I used to do electrical safety design for a living. There are some serious and subtle extra risks in medical equipment of all kinds. These risks can be far above the risks for "normal" electrical equipment.

Many home medical devices are going to eventually get at least a little wet or even get a drink dumped on them. They definitely shouldn't electrocute the patient, and probably shouldn't be damaged, either. People die when their equipment stops working and they can't afford a replacement. Especially when you consider that you might not get coverage for replacement from your insurance, and will have to pay the DME "fantasy" price.

I've always thought CPAP machines should be "humidifier proof" or even "water glass proof." It's not that difficult to put all the water sensitive parts into a waterproof enclosure.

Stop and think for a moment. If someone moves your ASV machine while cleaning your house, you could end up with an $8000 bill for a new machine because the manufacturer didn't spend a few bucks properly sealing the machine against water from the humidifier. How in the world did we ever decide this is acceptable? Or the same thing if you spill a glass of water in the 20 years you have a CPAP machine sitting by your bedside.

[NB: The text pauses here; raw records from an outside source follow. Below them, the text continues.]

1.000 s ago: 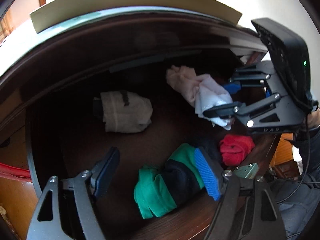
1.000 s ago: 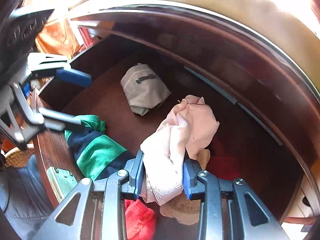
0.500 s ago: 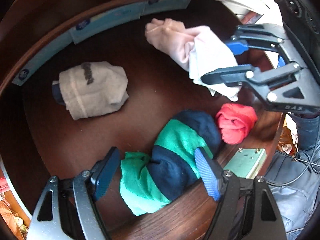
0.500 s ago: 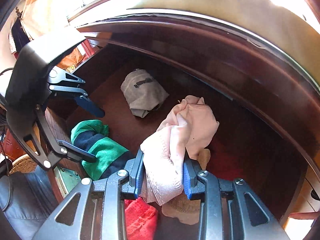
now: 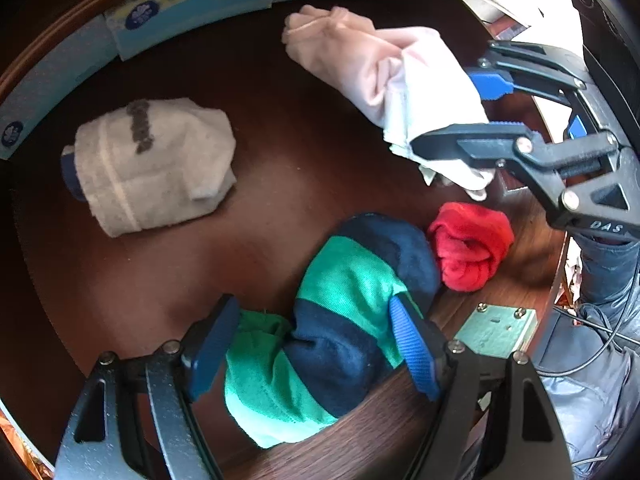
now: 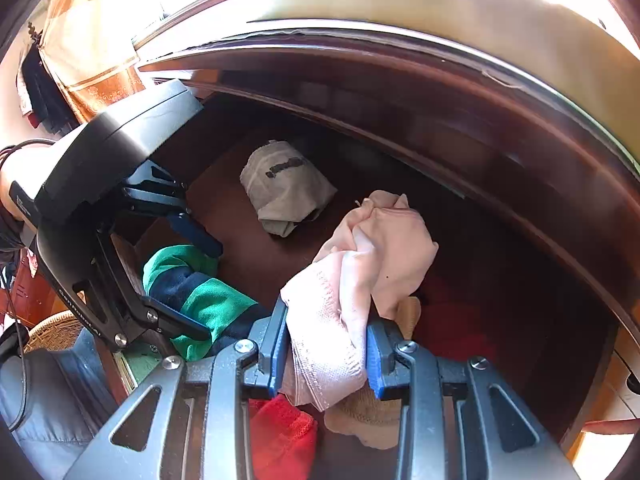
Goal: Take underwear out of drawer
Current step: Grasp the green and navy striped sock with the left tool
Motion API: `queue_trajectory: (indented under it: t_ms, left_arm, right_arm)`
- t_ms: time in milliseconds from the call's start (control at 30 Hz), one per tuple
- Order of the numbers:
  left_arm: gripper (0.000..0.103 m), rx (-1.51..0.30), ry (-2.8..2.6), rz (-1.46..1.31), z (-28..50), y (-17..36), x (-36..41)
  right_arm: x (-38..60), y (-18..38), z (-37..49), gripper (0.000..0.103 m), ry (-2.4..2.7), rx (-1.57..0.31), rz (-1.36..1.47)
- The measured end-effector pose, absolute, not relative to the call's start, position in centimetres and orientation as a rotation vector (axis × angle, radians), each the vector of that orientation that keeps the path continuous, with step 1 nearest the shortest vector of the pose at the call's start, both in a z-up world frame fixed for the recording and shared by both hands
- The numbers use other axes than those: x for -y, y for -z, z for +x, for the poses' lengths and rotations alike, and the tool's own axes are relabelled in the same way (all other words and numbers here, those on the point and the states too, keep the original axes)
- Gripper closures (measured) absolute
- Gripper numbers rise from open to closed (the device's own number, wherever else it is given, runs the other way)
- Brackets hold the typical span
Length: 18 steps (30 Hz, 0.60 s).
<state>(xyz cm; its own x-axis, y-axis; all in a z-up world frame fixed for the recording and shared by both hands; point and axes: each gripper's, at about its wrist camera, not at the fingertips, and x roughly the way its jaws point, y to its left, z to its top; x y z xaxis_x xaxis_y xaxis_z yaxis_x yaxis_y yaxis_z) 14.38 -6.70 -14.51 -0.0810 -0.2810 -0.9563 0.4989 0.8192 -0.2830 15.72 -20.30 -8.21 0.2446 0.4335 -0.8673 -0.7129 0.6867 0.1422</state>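
Down inside the dark wooden drawer (image 5: 280, 152), the left gripper (image 5: 316, 340) hangs with its blue pads spread either side of a rolled green-and-navy striped garment (image 5: 340, 320) at the front edge, not pinching it. Only the left wrist view shows the blue-and-white patterned packets (image 5: 192, 4) lining the back wall. The right gripper (image 6: 326, 344) is clamped on the pale pink underwear (image 6: 360, 280), lifted clear of the drawer floor. A folded grey garment (image 5: 152, 164) lies toward the back. A red bundle (image 5: 470, 244) sits by the front edge. The right wrist view alone reveals a tan knitted piece (image 6: 368, 416) beneath the pink one.
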Motion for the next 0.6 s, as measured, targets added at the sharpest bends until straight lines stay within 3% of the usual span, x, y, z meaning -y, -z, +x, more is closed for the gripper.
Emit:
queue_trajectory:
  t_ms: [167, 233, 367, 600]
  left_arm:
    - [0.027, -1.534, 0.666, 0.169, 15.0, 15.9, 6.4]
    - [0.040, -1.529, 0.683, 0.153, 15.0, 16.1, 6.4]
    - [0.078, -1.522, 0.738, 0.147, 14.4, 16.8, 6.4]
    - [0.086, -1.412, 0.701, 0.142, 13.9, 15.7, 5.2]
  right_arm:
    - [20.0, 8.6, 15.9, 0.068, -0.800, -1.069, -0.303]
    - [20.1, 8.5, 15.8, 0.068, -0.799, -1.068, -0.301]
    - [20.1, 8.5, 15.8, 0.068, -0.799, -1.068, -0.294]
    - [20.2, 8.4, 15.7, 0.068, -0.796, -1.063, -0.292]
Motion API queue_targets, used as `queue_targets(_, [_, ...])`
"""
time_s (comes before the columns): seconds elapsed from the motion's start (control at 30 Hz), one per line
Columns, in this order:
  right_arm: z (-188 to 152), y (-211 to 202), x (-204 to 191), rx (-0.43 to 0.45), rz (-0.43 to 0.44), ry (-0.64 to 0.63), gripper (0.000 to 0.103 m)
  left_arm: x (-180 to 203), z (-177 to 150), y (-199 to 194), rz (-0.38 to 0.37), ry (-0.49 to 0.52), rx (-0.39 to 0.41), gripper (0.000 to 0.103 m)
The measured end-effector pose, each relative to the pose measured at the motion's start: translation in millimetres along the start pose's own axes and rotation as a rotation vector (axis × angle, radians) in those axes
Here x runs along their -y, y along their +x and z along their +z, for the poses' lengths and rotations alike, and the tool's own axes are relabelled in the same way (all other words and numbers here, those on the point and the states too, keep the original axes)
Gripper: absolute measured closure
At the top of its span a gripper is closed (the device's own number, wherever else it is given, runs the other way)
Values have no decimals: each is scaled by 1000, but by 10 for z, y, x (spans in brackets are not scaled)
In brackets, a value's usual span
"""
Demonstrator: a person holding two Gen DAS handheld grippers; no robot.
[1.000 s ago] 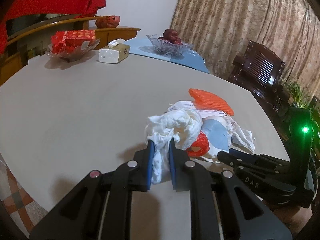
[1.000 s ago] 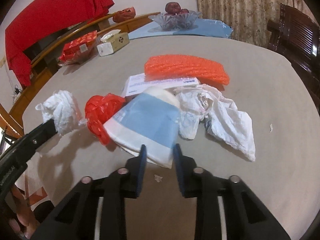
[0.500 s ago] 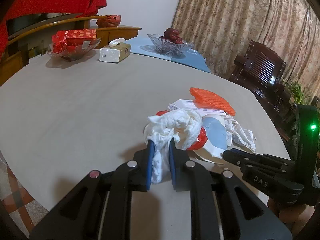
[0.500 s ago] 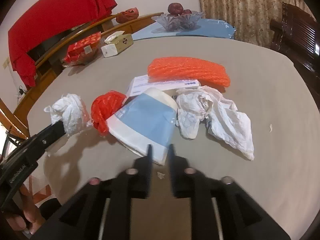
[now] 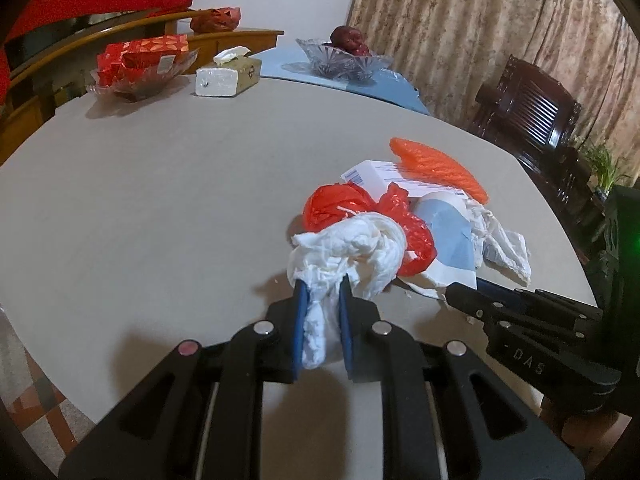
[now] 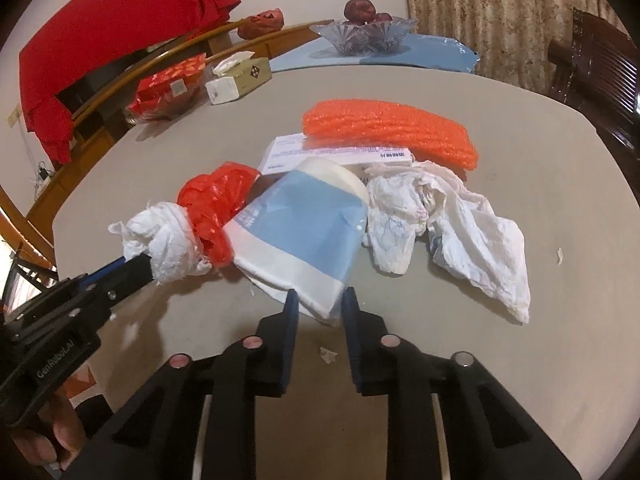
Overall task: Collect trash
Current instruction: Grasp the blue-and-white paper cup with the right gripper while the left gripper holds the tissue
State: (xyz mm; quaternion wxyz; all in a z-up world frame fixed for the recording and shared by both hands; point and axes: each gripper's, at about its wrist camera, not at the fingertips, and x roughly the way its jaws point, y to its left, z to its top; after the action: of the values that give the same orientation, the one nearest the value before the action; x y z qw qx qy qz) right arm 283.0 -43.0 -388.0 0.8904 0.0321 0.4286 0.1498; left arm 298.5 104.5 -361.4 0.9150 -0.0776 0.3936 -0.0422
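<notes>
Left gripper (image 5: 322,296): fingers pressed onto a crumpled white tissue wad (image 5: 352,252), which bulges out past the blue pads and trails down between them.
Tissue wad position: at the near-left edge of the trash pile, touching the red plastic bag (image 5: 404,224); whether it rests on the table or is held just above it cannot be told.
Right gripper (image 6: 318,306): fingers narrowly parted, one on each side of the near corner of the blue-and-white paper cup (image 6: 300,236); whether the pads actually squeeze it cannot be told.
Paper cup: lying flattened on its side, rim pointing away, between the red bag and the crumpled white napkins (image 6: 444,224).
Orange foam net (image 6: 392,132): at the far side of the pile, lying partly over a white printed carton (image 6: 296,152).
Scraps: a small paper scrap (image 6: 328,354) lies on the table between the right gripper's fingers; another bit (image 6: 560,255) sits apart to the right.
Table (image 5: 160,184): round, beige, carrying the whole pile near its right front.
Far edge: a tissue box (image 5: 228,76), a glass dish of red packets (image 5: 140,68) and a cut-glass fruit bowl (image 5: 344,60) on a blue mat (image 5: 384,88).
Background: red cloth (image 6: 112,40), patterned curtain (image 5: 480,32), dark wooden chair (image 5: 528,108).
</notes>
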Motion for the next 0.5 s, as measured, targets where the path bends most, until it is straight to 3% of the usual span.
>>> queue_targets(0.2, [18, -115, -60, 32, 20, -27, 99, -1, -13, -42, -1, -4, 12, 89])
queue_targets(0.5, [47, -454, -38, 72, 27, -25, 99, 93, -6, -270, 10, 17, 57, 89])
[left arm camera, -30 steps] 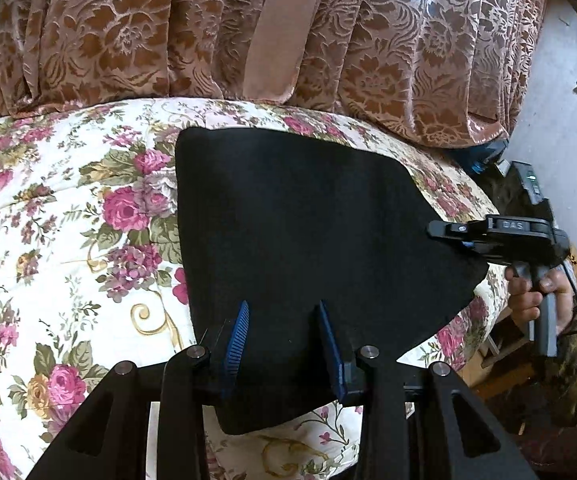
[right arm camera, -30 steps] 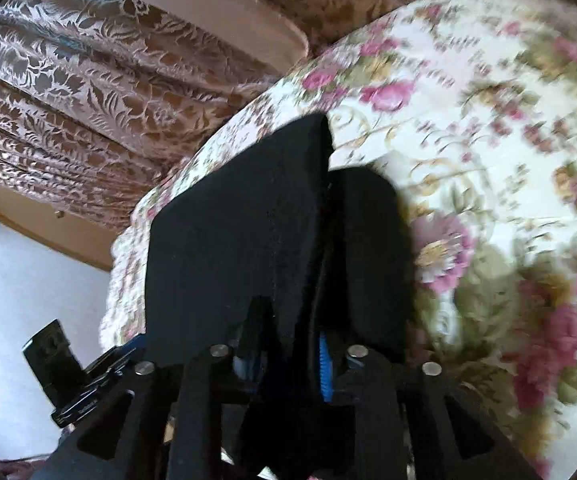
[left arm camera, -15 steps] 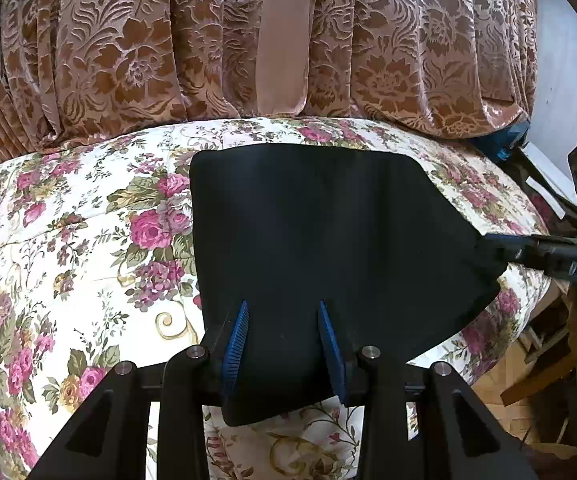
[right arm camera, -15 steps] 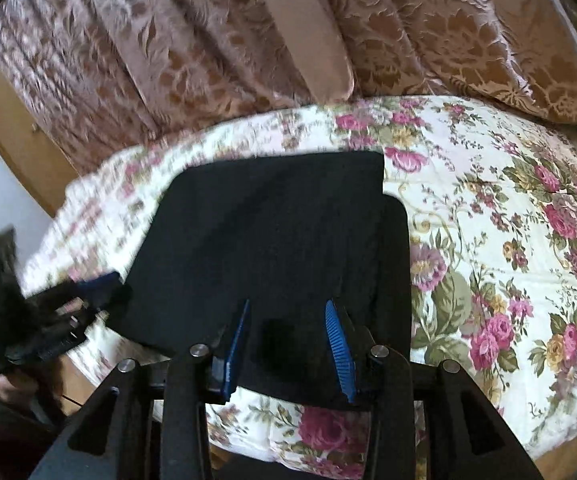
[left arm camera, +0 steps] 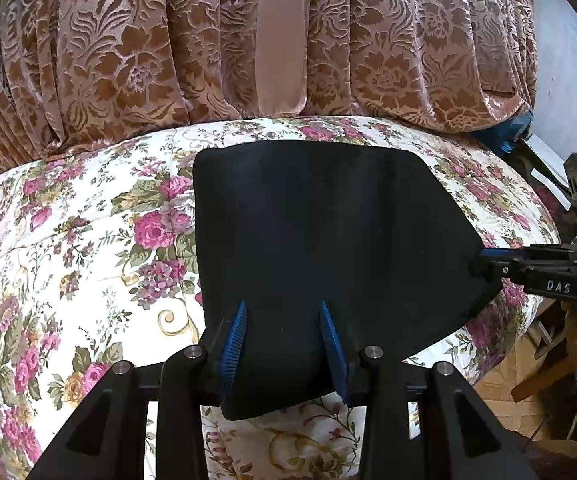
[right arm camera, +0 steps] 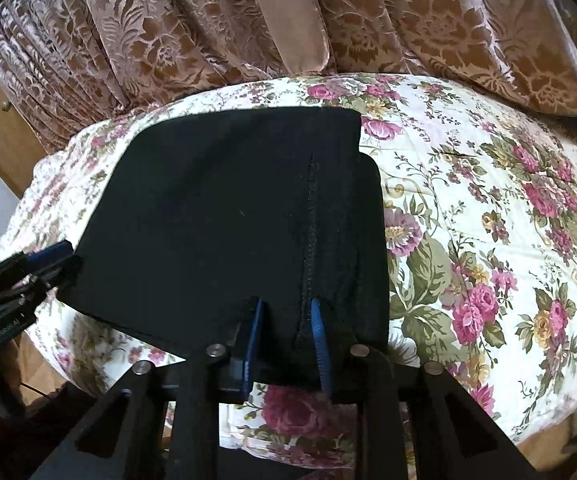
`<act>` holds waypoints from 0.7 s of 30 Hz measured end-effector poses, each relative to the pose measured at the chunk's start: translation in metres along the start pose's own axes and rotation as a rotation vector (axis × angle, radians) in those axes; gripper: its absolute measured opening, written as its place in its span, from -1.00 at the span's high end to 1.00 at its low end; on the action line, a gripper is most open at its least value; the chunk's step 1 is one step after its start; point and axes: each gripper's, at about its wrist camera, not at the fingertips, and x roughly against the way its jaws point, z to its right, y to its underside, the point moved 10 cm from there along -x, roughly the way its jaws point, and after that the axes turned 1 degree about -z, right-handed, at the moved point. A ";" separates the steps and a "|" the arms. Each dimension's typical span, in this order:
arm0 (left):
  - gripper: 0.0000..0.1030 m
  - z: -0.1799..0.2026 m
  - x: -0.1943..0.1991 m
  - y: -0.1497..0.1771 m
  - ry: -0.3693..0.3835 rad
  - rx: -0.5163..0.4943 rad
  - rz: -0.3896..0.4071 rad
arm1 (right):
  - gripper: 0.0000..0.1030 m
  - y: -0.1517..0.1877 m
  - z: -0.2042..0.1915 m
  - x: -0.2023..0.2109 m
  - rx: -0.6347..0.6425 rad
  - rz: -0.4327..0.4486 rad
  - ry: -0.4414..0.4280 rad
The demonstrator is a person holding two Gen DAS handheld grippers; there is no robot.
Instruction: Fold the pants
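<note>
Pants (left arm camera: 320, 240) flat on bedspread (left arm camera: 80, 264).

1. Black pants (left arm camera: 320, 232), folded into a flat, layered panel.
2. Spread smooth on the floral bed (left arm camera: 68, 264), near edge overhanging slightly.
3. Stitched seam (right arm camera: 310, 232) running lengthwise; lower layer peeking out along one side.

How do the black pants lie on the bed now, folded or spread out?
Folded. The black pants lie flat on the floral bedspread as a compact panel, with an under-layer showing past the top layer's right edge.
</note>
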 end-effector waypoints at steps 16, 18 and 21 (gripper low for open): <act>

There are also a lot more "fly by night" equipment suppliers these days selling cheap junk made in China by companies beyond the reach of lawsuits.

I'll disagree slightly with the way the "two prong" power cord requirement is worded, but a lot of homes (or users) end up without a good 3 prong ground. The equipment needs to be designed to be safe if the third prong is not connected, and also safe if the other two prongs are wired backwards.

I've done electrical equipment safety. It's NOT going to cost a lot of money per device to meet these standards. This is about protecting users lives and pocketbooks from hazards that are likely to happen to their equipment. Nothing I see in these standards is something that shouldn't have been built in to all existing machines already, especially considering how much the machines already cost.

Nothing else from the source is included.